POST IN UPDATE & RESEARCH MODE
William M. Crow (clue?)
Biographical and Historical Record of Greene and Carroll Counties, Iowa
William M. Crow, druggist, Grand Junction, was born in Warren County, Indiana, February 20, 1844. His father, John Crow, is a native of Dansville, Kentucky, and now resides in Polk County, this State. William M. was reared a farmer, and was educated in the high school at Des Moines, and also at Worthington and Warner’s Commercial College of the same city. He came with his parents to Des Moines in 1850. In many respects he is a self-made man, having taught school sixteen years. He taught in Polk, Jasper, Dallas and Greene Counties; he also taught in Kansas. His mother was formerly Medina Mace, a sister of Hon. Daniel Mace, who represented the La Fayette, Indiana, district from 1852 to 1856, and it was he who presented the name of Andrew Johnson for Vice-President of the United States. He was a celebrated lawyer, and was the attorney of the famous criminal, Bowles. Afterward, while talking with President Johnson, he was stricken with paralysis, from which he never recovered. Mr. Crow came to Grand Junction in 1878, and engaged in his present business. He carries a capital stock of $2,500, consisting of drugs, medicines, paints, oils, books, stationery, school books, notions, and everything usually kept in a first-class drug store. He does an annual business of $8,000. He was married September l, 1874, to Mary E. Jenks, daughter of William C. Jenks, deceased, and they have three children — R. Ernest, Arthur M. and Hazel. The latter was named for the heroine of the beautiful drama, Hazel Kirk. Mr. Crow is serving as president of the school board. Mrs. Crow is a member of the Presbyterian Church.

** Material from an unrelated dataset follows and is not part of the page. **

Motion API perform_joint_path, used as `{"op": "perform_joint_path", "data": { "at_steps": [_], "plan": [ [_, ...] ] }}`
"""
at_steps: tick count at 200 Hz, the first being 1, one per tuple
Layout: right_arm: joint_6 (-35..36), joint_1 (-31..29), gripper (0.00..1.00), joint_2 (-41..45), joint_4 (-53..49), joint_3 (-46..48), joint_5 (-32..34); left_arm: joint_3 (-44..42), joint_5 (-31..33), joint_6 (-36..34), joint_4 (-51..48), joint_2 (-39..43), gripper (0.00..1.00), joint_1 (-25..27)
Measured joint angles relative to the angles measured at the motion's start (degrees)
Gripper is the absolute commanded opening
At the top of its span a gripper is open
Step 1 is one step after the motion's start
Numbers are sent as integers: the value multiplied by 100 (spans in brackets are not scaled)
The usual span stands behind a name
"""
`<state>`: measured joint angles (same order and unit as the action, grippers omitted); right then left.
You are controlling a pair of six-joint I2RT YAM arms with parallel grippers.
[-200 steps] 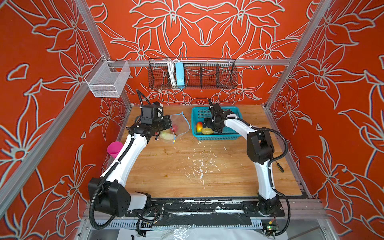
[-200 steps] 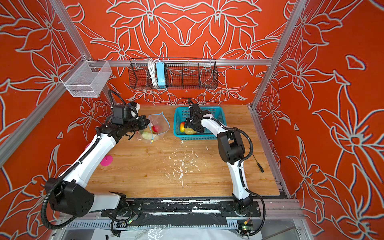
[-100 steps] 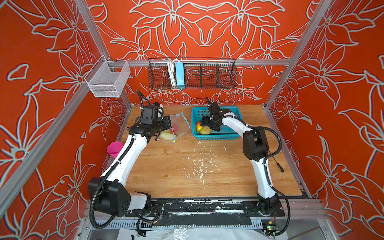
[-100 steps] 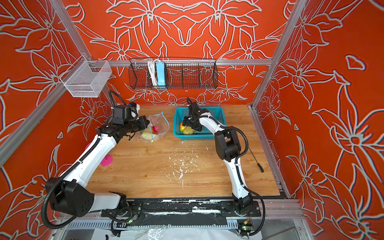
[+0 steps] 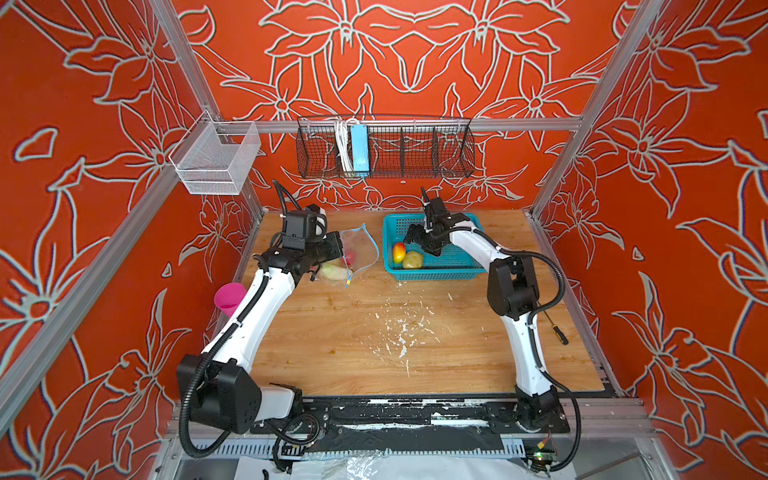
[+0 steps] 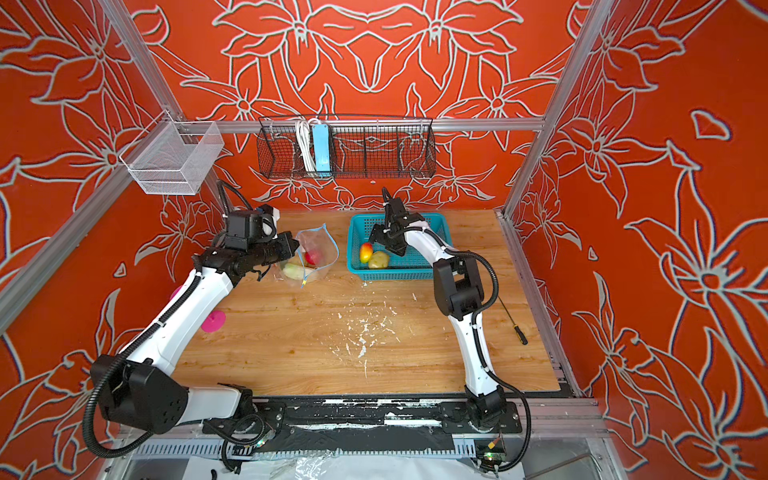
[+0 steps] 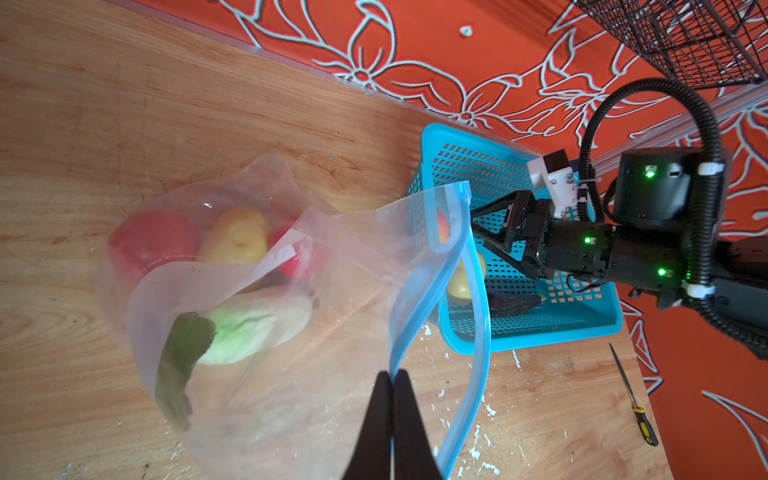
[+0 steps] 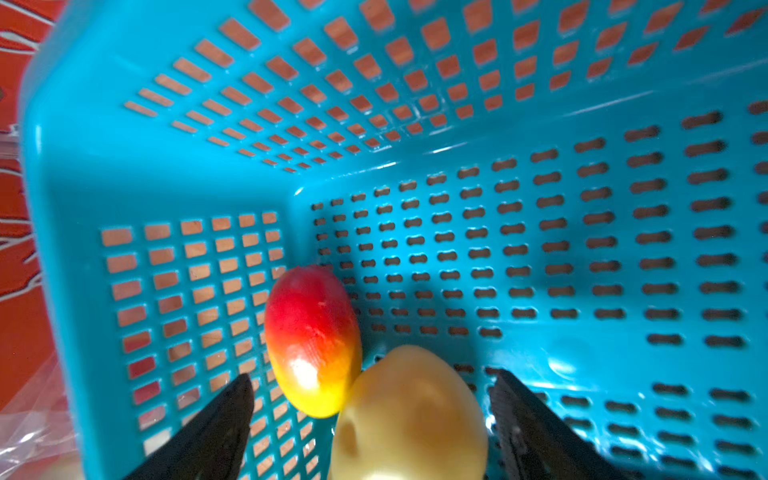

Frank M. Crow Frank M. Crow, one of the best known and ablest druggists of this section, was born in Columbiana county, Ohio, and served his apprenticeship in a drug store at Newcastle, Pennsylvania. He has worked at the business all his life from the time he was a boy of fifteen. He came to Evansville to manage the Pioneer Drug Store for the late Dr. Evans, the founder of the city and after whom Evansville was named. For nineteen years Mr. Crow had the supervision of this concern, being Dr. Evans’ right hand man. When he established his own business five years ago it became known far and wide as the “Sign
of the Crow,” and for some time this bird of wisdom was the living trademark of the business. Though the bird is now dead and gone, his master is in the prime of life and usefulness and his dispensary is one of Evansville’s popular places of trade. Mr. Crow has always aimed to Frank M. Crow’s Drug operate an exclusive drug store and he hews closely to this line, and has built up a most successful business. Frank M. Crow’s motto, to put it briefly, is “not how cheap, but how good.” He has always lived up to his principle and his many friends and customers recognize in him the ideal of a first class druggist. Mr. Crow’s ready response to the plan of advertising Evansville was typical of his character. He is a man of quick decision, the nature of his business being such as to demand these qualities of action and judgment in order to be successful. Mr. Crow is a member of the Masonic and other fraternities and enjoys to the full the social side of life, being genial in his manners and broad in his ideas of business.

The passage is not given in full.